◆ **Required action**
Beneath this line are entries. Copy the range from the line with "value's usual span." to the line with "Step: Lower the", ends included, exactly; leave pictures out.

"""

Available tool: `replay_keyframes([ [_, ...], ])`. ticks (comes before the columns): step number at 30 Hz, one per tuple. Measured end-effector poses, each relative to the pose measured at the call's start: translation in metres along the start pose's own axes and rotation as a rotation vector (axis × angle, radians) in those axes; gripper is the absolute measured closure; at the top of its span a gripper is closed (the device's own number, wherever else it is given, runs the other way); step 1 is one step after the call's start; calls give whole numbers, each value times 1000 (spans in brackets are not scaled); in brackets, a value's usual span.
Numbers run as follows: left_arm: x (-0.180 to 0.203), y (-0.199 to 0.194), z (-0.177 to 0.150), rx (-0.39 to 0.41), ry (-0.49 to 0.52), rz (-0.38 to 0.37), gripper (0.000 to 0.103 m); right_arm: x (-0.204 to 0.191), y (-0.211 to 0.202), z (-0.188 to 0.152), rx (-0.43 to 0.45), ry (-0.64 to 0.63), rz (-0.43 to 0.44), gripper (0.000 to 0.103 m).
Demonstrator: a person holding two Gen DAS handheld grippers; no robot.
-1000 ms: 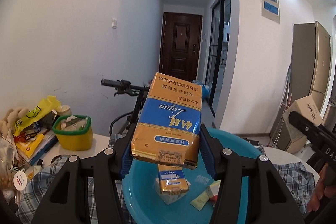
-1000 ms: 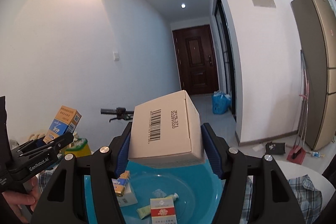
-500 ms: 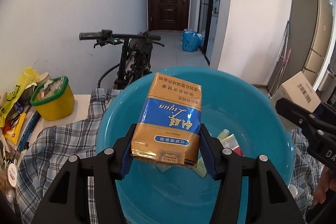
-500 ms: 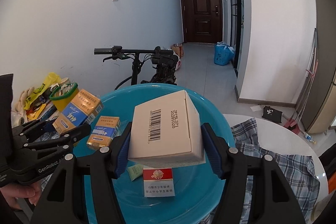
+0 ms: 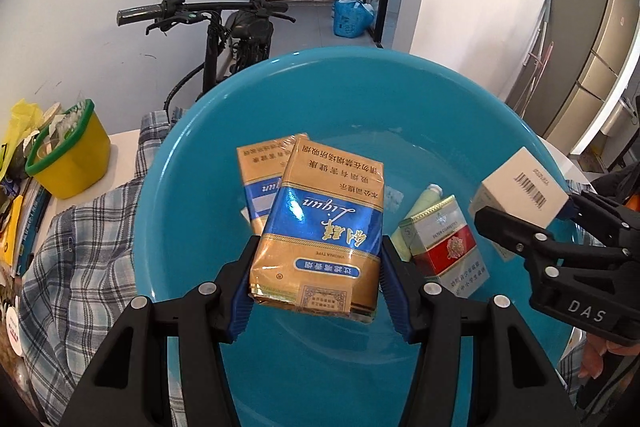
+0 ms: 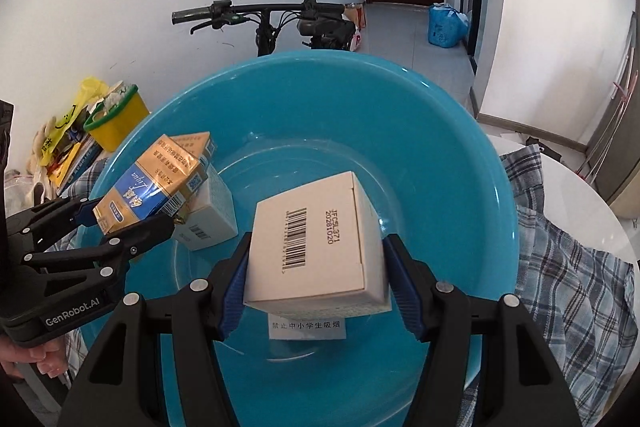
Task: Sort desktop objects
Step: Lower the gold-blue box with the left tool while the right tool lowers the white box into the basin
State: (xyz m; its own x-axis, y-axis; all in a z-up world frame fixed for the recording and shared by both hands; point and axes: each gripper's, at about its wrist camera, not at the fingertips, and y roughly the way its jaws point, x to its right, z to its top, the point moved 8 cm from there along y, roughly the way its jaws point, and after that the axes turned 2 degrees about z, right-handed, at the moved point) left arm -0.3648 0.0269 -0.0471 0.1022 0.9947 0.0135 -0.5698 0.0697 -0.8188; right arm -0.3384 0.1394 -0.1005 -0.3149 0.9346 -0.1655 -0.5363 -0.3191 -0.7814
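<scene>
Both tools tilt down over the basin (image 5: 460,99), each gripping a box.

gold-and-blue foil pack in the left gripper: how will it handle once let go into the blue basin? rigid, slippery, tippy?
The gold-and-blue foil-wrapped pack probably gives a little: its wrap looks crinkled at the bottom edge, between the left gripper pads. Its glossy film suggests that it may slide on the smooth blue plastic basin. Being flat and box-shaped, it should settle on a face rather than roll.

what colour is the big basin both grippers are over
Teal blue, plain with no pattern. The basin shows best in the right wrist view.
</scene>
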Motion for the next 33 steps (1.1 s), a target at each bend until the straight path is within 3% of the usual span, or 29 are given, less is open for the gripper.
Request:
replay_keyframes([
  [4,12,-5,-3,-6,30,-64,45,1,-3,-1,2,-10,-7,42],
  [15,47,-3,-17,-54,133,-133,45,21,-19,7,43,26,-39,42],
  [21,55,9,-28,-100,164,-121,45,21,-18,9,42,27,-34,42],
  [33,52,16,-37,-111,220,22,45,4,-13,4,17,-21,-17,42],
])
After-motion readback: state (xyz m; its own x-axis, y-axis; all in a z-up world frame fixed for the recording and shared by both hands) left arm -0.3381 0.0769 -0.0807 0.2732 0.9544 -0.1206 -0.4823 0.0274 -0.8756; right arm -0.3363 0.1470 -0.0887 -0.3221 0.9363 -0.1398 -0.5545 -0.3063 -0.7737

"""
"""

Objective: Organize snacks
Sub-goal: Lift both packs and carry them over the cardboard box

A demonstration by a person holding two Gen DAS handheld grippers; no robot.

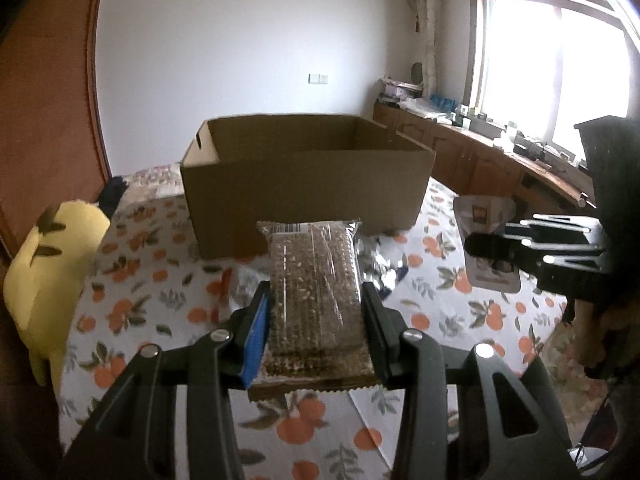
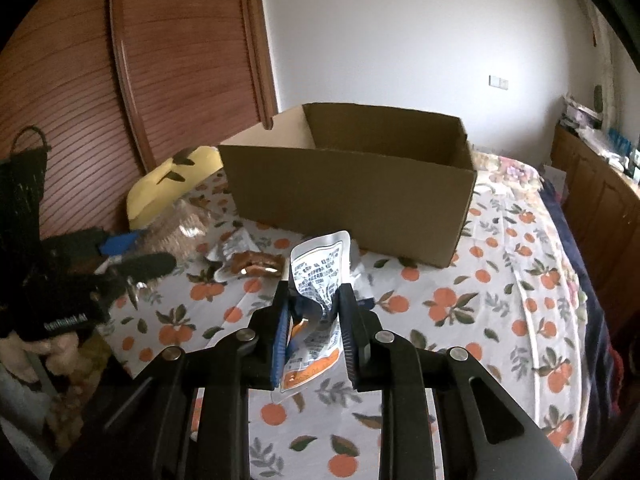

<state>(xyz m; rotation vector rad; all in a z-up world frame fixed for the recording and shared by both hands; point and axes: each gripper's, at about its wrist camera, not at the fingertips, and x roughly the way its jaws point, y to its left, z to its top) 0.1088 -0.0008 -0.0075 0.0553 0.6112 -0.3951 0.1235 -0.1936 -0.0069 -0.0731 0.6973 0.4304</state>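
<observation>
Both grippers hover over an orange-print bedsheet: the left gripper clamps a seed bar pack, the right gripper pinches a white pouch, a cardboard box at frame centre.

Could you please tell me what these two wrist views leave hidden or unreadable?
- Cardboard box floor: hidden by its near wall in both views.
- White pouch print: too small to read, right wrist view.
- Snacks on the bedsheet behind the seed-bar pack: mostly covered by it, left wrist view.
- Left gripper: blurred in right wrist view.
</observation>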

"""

◆ **Response area**
Available tool: `replay_keyframes([ [_, ...], ])`. ticks (comes before the columns): step number at 30 Hz, one per tuple. Measured end-effector poses, each relative to the pose measured at the call's start: translation in metres along the start pose's own axes and rotation as a rotation vector (axis × angle, radians) in those axes; gripper is the absolute measured closure; at the top of its span a gripper is closed (the device's own number, wherever else it is given, runs the other way); step 1 is one step after the call's start; calls give whole numbers, each value times 1000 (spans in brackets are not scaled); in brackets, a value's usual span.
Numbers run as follows: left_arm: x (-0.180 to 0.203), y (-0.199 to 0.194), z (-0.177 to 0.150), rx (-0.39 to 0.41), ry (-0.49 to 0.52), rz (-0.38 to 0.37), gripper (0.000 to 0.103 m); right_arm: x (-0.204 to 0.191), y (-0.211 to 0.202), z (-0.188 to 0.152), rx (-0.43 to 0.45), ry (-0.64 to 0.63), rz (-0.43 to 0.44), gripper (0.000 to 0.103 m).
Demonstrator: a person holding two Gen DAS handheld grippers; no robot.
-1000 ms: 
-1000 ms: 
-500 ms: 
-500 ms: 
+0 ms: 
+0 ms: 
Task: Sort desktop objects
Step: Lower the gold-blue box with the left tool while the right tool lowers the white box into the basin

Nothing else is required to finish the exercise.